* ASSIGNMENT *
Each line from the opening of the records that follow to the line with "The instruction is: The" needs to be written out exactly. Add nothing.

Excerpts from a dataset
--------
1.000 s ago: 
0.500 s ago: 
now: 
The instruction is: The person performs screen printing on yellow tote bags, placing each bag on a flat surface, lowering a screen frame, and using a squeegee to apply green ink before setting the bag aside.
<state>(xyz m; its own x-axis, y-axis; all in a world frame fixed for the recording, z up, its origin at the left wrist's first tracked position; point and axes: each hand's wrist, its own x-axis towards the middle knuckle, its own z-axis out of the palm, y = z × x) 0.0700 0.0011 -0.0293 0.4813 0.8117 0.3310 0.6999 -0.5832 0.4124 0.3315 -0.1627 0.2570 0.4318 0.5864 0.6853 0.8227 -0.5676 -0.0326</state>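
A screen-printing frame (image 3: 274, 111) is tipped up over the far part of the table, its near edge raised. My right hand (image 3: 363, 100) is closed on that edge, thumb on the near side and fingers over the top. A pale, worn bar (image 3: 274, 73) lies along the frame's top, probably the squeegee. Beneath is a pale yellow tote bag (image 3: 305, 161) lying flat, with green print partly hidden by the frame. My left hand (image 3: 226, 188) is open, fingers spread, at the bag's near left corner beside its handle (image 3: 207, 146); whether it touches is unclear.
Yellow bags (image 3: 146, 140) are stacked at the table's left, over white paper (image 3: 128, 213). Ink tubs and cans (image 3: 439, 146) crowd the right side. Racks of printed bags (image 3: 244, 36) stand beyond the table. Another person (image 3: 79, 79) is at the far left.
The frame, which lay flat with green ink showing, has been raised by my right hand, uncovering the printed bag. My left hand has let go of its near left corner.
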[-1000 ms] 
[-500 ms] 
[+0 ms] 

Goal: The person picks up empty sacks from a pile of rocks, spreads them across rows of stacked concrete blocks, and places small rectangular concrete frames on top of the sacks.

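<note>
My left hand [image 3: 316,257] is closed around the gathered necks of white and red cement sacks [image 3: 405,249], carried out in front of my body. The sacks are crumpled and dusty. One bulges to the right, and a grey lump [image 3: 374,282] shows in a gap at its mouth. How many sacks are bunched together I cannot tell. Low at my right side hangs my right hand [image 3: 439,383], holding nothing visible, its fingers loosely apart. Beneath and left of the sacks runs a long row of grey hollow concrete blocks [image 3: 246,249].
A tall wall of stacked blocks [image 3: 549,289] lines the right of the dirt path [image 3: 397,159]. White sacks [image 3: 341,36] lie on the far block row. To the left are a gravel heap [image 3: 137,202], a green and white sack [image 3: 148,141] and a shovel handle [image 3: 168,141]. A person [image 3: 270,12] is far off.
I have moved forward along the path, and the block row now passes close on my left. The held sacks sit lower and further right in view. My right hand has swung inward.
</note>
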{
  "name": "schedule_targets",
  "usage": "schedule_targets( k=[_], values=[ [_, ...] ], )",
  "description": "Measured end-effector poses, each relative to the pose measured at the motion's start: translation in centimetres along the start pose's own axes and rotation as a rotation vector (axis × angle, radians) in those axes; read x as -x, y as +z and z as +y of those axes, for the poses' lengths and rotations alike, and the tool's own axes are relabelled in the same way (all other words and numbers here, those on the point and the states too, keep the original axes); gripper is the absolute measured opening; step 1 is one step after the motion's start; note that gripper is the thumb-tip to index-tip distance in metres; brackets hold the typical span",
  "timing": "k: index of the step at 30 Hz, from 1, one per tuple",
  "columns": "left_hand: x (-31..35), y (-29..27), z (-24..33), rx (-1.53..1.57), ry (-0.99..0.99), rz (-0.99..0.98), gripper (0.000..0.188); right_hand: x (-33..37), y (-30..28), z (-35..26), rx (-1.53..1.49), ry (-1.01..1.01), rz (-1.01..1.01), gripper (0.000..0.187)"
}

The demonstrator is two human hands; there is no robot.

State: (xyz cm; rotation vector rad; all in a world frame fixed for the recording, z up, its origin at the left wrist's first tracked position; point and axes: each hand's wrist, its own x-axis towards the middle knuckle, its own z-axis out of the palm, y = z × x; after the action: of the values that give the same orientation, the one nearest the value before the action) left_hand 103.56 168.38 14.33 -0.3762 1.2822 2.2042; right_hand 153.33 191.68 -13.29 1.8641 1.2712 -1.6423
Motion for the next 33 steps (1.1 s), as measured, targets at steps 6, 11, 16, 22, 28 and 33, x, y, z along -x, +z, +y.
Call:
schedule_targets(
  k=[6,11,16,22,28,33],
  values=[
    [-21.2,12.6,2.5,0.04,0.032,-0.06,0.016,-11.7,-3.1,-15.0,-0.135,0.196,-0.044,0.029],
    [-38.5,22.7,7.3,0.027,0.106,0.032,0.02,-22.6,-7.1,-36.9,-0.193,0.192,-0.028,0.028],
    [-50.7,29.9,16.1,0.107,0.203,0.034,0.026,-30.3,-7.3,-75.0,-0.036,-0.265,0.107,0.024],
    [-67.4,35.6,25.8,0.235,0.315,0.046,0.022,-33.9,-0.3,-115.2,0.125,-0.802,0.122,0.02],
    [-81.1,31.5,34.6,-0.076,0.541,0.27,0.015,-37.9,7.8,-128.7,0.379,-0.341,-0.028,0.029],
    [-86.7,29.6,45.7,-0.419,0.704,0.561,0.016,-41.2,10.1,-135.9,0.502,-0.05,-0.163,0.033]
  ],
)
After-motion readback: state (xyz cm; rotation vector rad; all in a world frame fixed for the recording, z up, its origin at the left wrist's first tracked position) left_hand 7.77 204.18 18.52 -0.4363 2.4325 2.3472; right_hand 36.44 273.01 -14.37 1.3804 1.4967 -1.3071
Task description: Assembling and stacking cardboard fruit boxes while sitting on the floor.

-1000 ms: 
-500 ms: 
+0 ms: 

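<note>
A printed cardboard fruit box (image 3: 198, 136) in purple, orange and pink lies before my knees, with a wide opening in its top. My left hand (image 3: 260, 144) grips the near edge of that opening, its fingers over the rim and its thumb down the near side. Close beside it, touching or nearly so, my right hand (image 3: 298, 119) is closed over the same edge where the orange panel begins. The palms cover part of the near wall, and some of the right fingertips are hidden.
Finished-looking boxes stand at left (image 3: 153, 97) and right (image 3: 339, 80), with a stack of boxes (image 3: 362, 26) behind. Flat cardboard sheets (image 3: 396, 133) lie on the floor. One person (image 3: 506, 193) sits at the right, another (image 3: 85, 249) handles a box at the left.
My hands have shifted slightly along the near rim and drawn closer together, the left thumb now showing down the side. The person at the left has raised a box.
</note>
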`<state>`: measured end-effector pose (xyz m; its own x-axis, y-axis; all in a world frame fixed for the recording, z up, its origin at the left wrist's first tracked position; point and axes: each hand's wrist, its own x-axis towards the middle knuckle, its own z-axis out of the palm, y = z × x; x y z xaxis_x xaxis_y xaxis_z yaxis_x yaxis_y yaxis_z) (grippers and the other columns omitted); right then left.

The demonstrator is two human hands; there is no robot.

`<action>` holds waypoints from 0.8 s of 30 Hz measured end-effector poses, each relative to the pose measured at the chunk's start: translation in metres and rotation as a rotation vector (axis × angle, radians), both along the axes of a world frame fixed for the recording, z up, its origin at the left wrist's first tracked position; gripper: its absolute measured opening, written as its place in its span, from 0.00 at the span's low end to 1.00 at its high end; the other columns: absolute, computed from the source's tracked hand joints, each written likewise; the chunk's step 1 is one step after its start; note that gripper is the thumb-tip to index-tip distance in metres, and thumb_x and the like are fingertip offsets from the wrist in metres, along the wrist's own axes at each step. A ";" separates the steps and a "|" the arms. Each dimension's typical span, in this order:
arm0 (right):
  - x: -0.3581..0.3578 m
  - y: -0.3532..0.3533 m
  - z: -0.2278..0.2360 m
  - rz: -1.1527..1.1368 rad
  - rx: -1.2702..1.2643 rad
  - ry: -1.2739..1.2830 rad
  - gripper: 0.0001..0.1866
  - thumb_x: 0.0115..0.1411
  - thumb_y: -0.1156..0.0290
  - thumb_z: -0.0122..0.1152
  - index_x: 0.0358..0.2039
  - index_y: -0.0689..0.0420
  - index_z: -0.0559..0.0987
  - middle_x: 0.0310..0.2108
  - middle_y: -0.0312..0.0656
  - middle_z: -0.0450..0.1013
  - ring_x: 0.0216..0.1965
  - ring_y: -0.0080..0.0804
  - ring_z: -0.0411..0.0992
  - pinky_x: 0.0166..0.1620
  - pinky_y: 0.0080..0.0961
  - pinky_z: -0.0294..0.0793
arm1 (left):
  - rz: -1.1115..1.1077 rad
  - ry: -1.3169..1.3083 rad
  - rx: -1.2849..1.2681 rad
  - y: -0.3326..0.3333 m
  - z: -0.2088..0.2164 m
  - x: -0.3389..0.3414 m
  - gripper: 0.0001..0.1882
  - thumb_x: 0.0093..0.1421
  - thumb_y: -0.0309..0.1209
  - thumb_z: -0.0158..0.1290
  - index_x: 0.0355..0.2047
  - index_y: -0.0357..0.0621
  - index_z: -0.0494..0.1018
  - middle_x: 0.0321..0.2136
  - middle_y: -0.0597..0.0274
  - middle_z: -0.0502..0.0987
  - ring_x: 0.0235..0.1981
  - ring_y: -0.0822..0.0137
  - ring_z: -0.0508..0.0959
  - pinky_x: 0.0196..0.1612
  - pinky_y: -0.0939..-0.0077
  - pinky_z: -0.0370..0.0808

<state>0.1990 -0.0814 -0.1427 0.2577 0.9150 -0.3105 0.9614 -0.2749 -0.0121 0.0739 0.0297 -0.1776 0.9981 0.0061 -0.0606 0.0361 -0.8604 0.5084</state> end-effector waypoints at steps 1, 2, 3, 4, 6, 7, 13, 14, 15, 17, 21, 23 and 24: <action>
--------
* WRITTEN RESPONSE *
1.000 s ago: 
0.500 s ago: 
now: 
The instruction is: The person performs screen printing on yellow tote bags, placing each bag on a flat surface, lowering a screen frame, and using a squeegee to apply green ink before setting the bag aside.

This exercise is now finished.